Truly Participatory Science
The more modularisation we can achieve the more we can lower the barrier for people to contribute to one aspect of a project without knowing the ins and outs of the other parts. And they can see in real time what the impact of there contributions are.
"Incremental Progress is Still Progress"2
How many people have had their research put down because it was "incremental"? There is very little that annoys me more than this attitude because no research exists in a vacuum and ultimately if we keep making incremental progress then we will move forward just fast enough! The difficulty lies in that currently incremental improvements are lost because publishers, funders, and even other scientists undervalue these advances. With Continuous Research all relevant research is explicitly linked improving efficiency by preventing incremental improvements getting lost and/or repeated unnecessarily.
Fail Fast3
We are reducing the "knowledge cycle" - the time it takes to get feedback and release a project so that you and others can start building on top of it from months to < 1 day.
Why Continuous Research is Decentralized Research
Let's take a look at the features that define the current centralised system, and see how they would be inverted under this framework.
Single/Few Points of Control
Currently a handful of journals, funders, and senior scientists have the majority say in what is good science and what isn't. They make all of the decisions that matter, for better or worse.
With CR, the validity of a piece of work isn't decided at one point in time (on publication) or by a few people but is continuously re-assessed, both by the automatic re-running of pipelines and data as well as via the facility for comments and discussions of how strong evidence for the original hypotheses were.
High Costs / Barrier to Entry
The cost of completing a "formally recognised" scientific project at the moment is astronomical. There are fee's for reading papers, obtaining data, software for analysis, compute for analysis and of course the infamous and misleadingly named "Article Processing Charge". Moreover, there is increasingly the expectation that a single piece of scientific work invoke a wide range of skills or techniques. All of these costs can be minimised, but only to a certain degree, and often have tradeoffs in terms of the impact your work can have.

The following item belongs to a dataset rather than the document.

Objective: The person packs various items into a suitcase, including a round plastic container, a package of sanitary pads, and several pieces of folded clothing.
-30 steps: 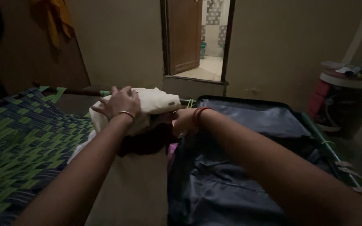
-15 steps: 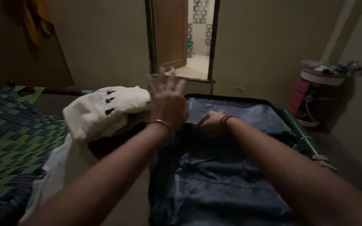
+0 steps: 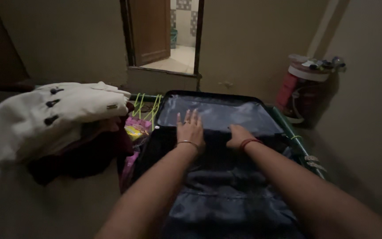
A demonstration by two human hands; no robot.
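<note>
Lying open ahead of the person, the dark suitcase (image 3: 217, 177) runs its long axis straight away from the camera, its far end pointing toward the doorway (image 3: 164, 35) and its raised lid (image 3: 219, 113) propped at that end, shiny blue-grey lining facing back. The left hand (image 3: 190, 129) rests palm down on the lining near the hinge line, fingers (image 3: 194, 117) spread and flat, gripping nothing; a thin metal bangle (image 3: 188, 142) circles the wrist. The right hand (image 3: 238, 135) sits just beside it to the right, also pressed on the lining, fingers curled loosely under, though in the dim light I cannot tell whether they pinch any fabric; a red thread band (image 3: 249, 142) marks that wrist. Left of the suitcase, a cream coat (image 3: 54, 115) with dark buttons lies folded on top of dark red clothing (image 3: 76, 159). Between that pile and the case are green hangers (image 3: 149, 106) and a pink-and-yellow packet (image 3: 134, 129). A red and white container (image 3: 299, 88) stands by the far right wall.
</note>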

Continuous Research is totally modular, so you only need to submit one piece of the puzzle in order for your work to have impact. As we mentioned before, this lowers both the skill and the cost barrier to contributing to research. If you can't collect data yourself you can either search for existing datasets OR you can simply write the pipeline which will be immediately ready for when the data is available. All analytical pipelines are available and compatible which might reduce the need for proprietry software and compute resources can be distributed across seeders to facilitate demanding processes.
Implementation & MountainLab Study
A large subset of the implementation details for such a project overlap with MLStudy, a "low-friction data-analysis platform in the web-browser" being developed by Jeremy Magland at the Flatiron Institute.
Key Features:
De-centralization
With MLStudy we already have most of the ingredients we need for decentralisation.
The main missing part is distributed/de-centralised storage of data. At the moment data has to be stored locally or pulled from a cloud server. However luckily we don't have to solve this problem ourselves thanks to the Dat Project. Support for dat data sources will be the key next step towards decentralisation. From there it will also be possible to experiment with how well the whole project could run as a peer-to-peer network.